The SBC A,A carry-to-mask trick appears everywhere. It converts a single carry bit into a full-byte mask: 0x00 if carry clear, 0xFF if carry set. Combined with RLCA (which puts the sign bit into carry), this enables instant branchless sign detection.

The GPU also found that CPL (complement, 1 instruction, 4 T-states) is optimal for bitwise NOT — but only after we realized we'd forgotten to include it in the instruction pool.
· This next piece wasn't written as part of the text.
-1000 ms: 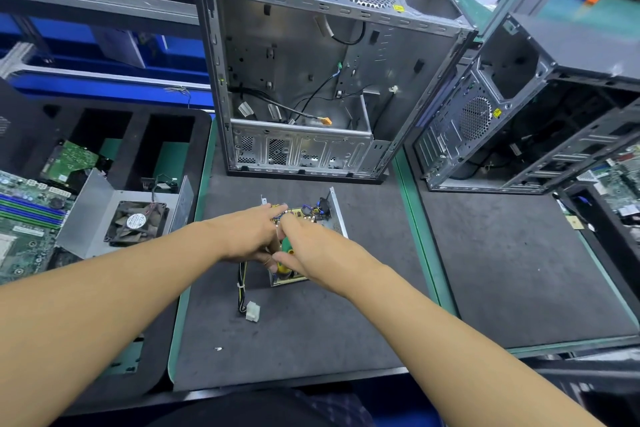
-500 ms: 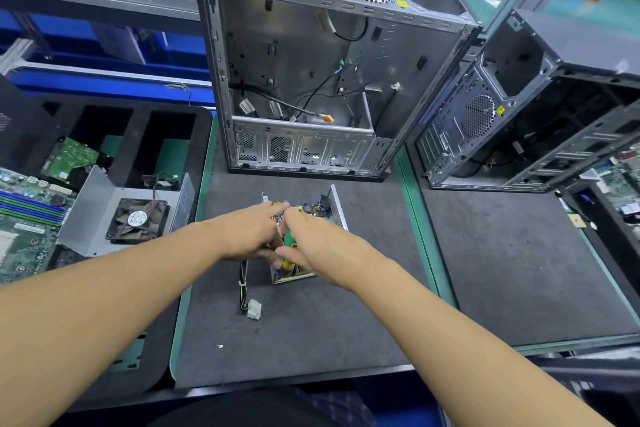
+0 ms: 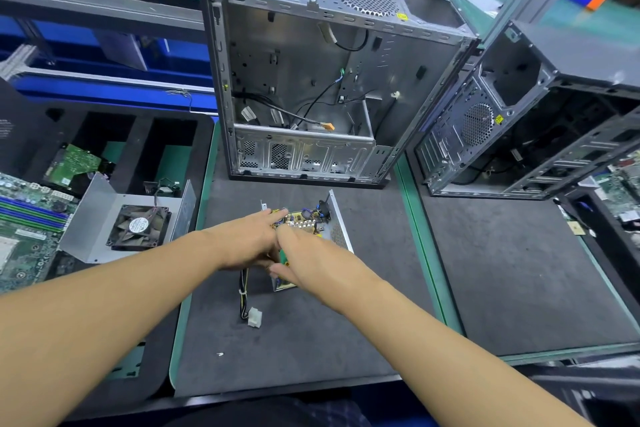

Pool design matters.

Part 5: Register Allocation — The Feasibility Cliff

83.6 Million Exhaustive Solutions

For every theoretically possible combination of virtual register count, widths, location constraints, and interference graph up to 6 virtual registers, we computed the provably optimal physical register assignment — or proved that no valid assignment exists.

The results reveal a dramatic phase transition:

2 vregs:  95.9% feasible
3 vregs:  88.5% feasible
4 vregs:  78.7% feasible
5 vregs:  67.7% feasible
6 vregs:   0.9% feasible   ← cliff

At 6 virtual registers, 99.1% of all possible constraint shapes have NO valid Z80 register assignment. The register file "fills up" — there simply aren't enough physical registers for most configurations.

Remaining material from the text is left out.